Araceli García • IDRA Newsletter • June-July 2021 •

Araceli GarciaDespite the uniquely difficult circumstances of the 2021 Texas legislative session, IDRA was able to help ensure passage of four major bills that will benefit emergent bilingual (English learner) students.

Several of these bills were part of the Texas Early Childhood English Learner (ECEL) Initiative, a project that brought together experts from across the state to discuss challenges and opportunities for emergent bilingual students and develop a multi-level policy roadmap (2021). IDRA was proud to serve on the steering committee of the initiative, along with Texans Care for Children, Philanthropy Advocates, Texas Association for the Education of Young Children (TAEYC), and Dr. Dina Castro of the University of North Texas at Denton.
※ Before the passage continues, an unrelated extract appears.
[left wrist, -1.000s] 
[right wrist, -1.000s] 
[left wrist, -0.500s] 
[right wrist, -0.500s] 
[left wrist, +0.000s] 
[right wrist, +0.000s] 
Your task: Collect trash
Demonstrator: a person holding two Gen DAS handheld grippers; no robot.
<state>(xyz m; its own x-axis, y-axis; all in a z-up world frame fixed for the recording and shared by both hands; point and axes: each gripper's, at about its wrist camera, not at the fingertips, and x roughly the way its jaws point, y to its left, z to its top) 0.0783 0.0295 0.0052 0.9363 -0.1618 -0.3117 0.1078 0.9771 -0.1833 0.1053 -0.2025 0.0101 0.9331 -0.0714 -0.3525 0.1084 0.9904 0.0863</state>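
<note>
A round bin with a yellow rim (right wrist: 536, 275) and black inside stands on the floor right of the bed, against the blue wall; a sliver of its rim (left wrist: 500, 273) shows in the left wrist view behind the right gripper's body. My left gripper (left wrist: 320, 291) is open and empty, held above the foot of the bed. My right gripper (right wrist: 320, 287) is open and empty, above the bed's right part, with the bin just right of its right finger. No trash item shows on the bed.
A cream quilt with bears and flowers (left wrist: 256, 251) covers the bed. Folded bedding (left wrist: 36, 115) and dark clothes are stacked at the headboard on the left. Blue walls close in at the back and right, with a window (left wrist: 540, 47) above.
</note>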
In addition, Dr. Chloe Latham Sikes co-authored a report, Creating a More Bilingual Texas – A Closer Look at Bilingual Education in the Lone Star State, with Chandra Kring Villanueva of Every Texan that outlines six recommendations for policymakers to address the ongoing challenges to achieving educational equity for emergent bilingual students (2021).
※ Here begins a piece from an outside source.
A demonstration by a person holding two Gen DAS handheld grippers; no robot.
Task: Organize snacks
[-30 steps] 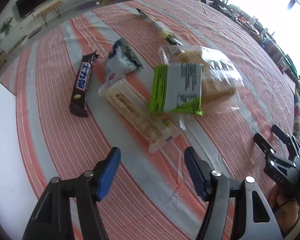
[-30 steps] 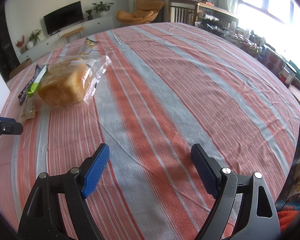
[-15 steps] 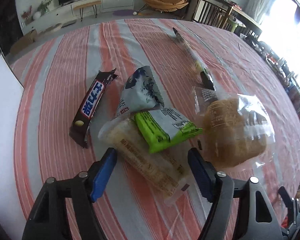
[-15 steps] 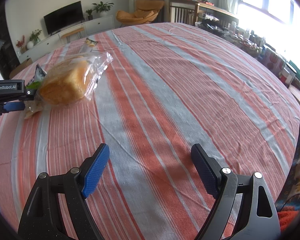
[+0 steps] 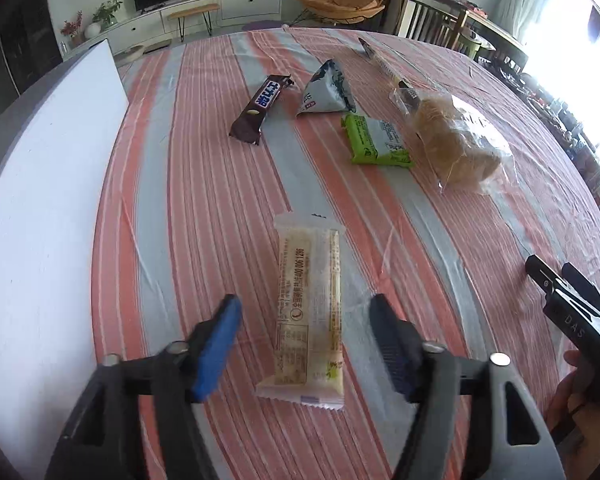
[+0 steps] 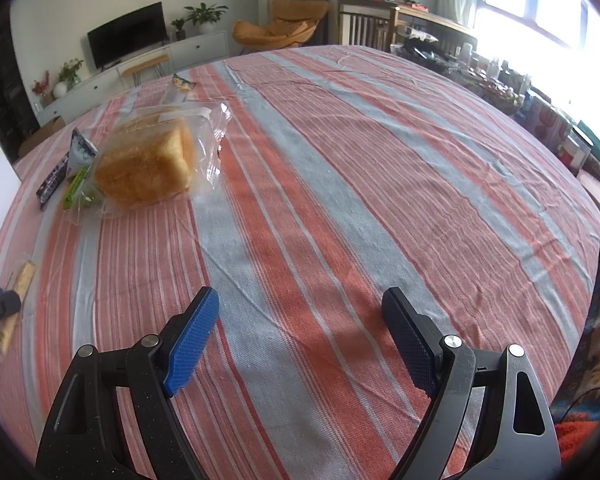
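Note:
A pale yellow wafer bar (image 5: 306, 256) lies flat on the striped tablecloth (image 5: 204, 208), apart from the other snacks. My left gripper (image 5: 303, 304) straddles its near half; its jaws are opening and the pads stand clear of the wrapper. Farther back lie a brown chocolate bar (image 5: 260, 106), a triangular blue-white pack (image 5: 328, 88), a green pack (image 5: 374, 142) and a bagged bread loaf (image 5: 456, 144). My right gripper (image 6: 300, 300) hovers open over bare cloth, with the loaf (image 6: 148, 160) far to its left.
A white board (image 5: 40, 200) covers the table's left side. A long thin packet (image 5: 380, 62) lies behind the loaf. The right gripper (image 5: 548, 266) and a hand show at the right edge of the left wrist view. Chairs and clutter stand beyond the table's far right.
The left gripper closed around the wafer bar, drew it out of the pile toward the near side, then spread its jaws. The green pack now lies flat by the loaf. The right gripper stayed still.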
We were also excited to lead important work on how policymakers and schools refer to emergent bilingual students, ensuring the language in our state policies and classrooms is affirming and recognizes the many talents these students bring to their schools. The bills below represent a step in the right direction for Texas emergent bilingual students and will require engaged communities and schools to ensure successful implementation.

A Statewide Strategic Plan

Senate Bill 560, by Sen. Eddie Lucio, Jr., is the keystone piece of legislation to emerge from the ECEL Initiative. It creates a statewide strategic plan for educating the over 1 million emergent bilingual students in Texas (Latham Sikes, 2021a). This plan will set goals and benchmarks for increasing the number of certified bilingual educators, high-quality dual language programs and high school students graduating with a biliteracy distinction.

New Bilingual Special Education Certification

There are tens of thousands of Texas students who sit at the intersection of learning English in school and a developmental or learning disability, yet, until now, our state lacked a teacher certification program that equips professionals to meet the needs of those students. House Bill 2256, by Rep. Bobby Guerra, creates a bilingual special education certification to help ensure that students’ needs are more appropriately met and understood by school leaders (Latham Sikes, 2021b; García, 2021a).

Smaller Pre-K Class Sizes

Emergent bilingual students account for 28% of all Texas students from pre-kindergarten through third grade and automatically qualify for free pre-K education in the state. This means that early childhood issues are emergent bilingual student issues. SB 2081, by Sen. José Menéndez, sets critical ratios and classroom caps for pre-K class offered by public schools: 11 students to one teacher, with a maximum of 22 students to one teacher and an aide. This bill will allow for more individualized student attention and lay a strong learning foundation for emergent bilingual students across the state.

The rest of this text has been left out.